Admito que era a primeira vez que andava em cima de um lago gelado, mas a aparente confiança da quantidade de pessoas que faziam o mesmo percurso que eu, naquele dia de sol tão atractivo, transmitia-me alguma segurança.

O sol e o calor deixaram-me mais expansiva e áreas consideráveis de neve intocáveis fizeram o resto,  despertando em mim a vontade de deixar uma mensagem impressa, temporariamente (até que mais neve cobrisse aquele local), tal como na praia o mar apaga o que anteriormente foi escrito… Sentia-me  romântica e com vontade de o expressar…

Eis o que se poderia avistar naquele dia tão agradável quem andasse sobre o Spitzingsee.

Mas desengane-se quem achar que todos os locais por cima do lago eram seguros e poderiam ser percorridas a pé, que o diga um cão que assustou visivelmente os seus donos por estar com alguma dificuldade em sair do local que lhe tinha despertado curiosidade.

3 thoughts on “Spitzingsee – o lago

  1. Muito romântico mas acho mesmo perigoso andar em cima de um lago gelado.
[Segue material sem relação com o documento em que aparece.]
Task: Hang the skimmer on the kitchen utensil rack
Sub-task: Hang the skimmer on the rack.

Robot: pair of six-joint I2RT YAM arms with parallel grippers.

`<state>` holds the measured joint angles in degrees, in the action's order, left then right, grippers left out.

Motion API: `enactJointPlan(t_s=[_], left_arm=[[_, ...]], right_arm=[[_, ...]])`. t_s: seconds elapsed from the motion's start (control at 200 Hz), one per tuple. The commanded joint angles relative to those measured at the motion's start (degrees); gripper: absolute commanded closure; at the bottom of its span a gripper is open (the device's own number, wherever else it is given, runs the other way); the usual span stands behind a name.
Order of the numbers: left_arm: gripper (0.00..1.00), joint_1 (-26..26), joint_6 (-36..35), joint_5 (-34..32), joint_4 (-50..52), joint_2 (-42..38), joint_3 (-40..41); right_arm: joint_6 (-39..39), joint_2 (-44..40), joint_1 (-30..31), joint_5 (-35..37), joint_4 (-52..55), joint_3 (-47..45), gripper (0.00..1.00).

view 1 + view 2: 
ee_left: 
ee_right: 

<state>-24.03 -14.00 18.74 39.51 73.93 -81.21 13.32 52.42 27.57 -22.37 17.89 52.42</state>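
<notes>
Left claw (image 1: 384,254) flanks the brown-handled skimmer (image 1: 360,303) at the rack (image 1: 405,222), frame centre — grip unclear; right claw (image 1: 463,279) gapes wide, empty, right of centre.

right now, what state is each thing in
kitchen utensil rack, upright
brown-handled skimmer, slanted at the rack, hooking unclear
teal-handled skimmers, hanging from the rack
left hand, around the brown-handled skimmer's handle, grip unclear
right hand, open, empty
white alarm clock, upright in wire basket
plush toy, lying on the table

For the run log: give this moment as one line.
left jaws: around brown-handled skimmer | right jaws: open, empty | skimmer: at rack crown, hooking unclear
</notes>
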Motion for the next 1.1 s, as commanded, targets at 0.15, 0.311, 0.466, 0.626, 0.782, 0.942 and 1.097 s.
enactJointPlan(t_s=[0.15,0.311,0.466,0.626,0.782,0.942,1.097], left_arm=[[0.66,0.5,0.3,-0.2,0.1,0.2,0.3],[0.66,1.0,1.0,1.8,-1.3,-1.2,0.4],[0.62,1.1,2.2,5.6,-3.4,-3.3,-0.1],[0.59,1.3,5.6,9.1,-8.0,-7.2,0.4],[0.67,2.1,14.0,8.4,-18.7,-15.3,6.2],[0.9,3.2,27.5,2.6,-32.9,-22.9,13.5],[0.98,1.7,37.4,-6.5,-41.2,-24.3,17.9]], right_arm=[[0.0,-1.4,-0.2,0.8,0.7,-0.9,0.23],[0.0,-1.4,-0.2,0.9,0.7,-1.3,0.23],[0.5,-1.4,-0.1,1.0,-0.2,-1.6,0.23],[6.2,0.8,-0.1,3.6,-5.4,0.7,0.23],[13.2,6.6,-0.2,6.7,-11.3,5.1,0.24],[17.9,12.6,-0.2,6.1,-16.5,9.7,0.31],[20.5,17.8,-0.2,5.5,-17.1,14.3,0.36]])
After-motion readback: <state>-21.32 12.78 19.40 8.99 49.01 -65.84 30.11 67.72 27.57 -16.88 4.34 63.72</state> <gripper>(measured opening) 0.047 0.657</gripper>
Bem, deve haver qualquer vigilância, penso eu, que nunca por lá andei.
    Belas fotos!
    Beijinho

    • Pois… a sensação de perigo, foi mesmo o que senti durante todo o percurso. Mas admito que andar em cima das pegadas anteriormente deixadas, e pelo trajecto assim indicado, sempre por uma área com uma elevada camada de neve conseguiu que eu sentisse que conseguia vencer o desafio auto-imposto. Depois de chegar à outra margem, a sensação foi de profunda descontracção, mas sem vontade de repetir a experiência em sentido inverso.
      Uma confidencia: andar em cima do lago fez-me recordar algumas imagens de filmes, mas sempre com um desfecho feliz, e isso despertou-me um pouco tambem a vontade de experimentar.

      Acredite que se não fosse algumas fracções devidamente assinaladas para que não nos aproximássemos, e a noção de ter visto o plano da área e saber que ali era onde invariavelmente teria que ficar o lago, o cenário aparentava mesmo o de um descampado de terra coberto por neve e nada mais…

  2. COMO JARDINEIRO ACHO BEM ANDAR EM CIMA DE RELVA…..MAS EM CIMA DE GELO…….ATENÇÃO AÍ MAS CUIDADO……MAS VALHA-NOS “DEUS” QUE NÃO HÁ NADA A LAMENTAR…..MAS,PELO CONTRARIO….HÁ SIM A COMENTAR…..ATENÇÃO PARA O FUTURO…..MAIS CUIDADO.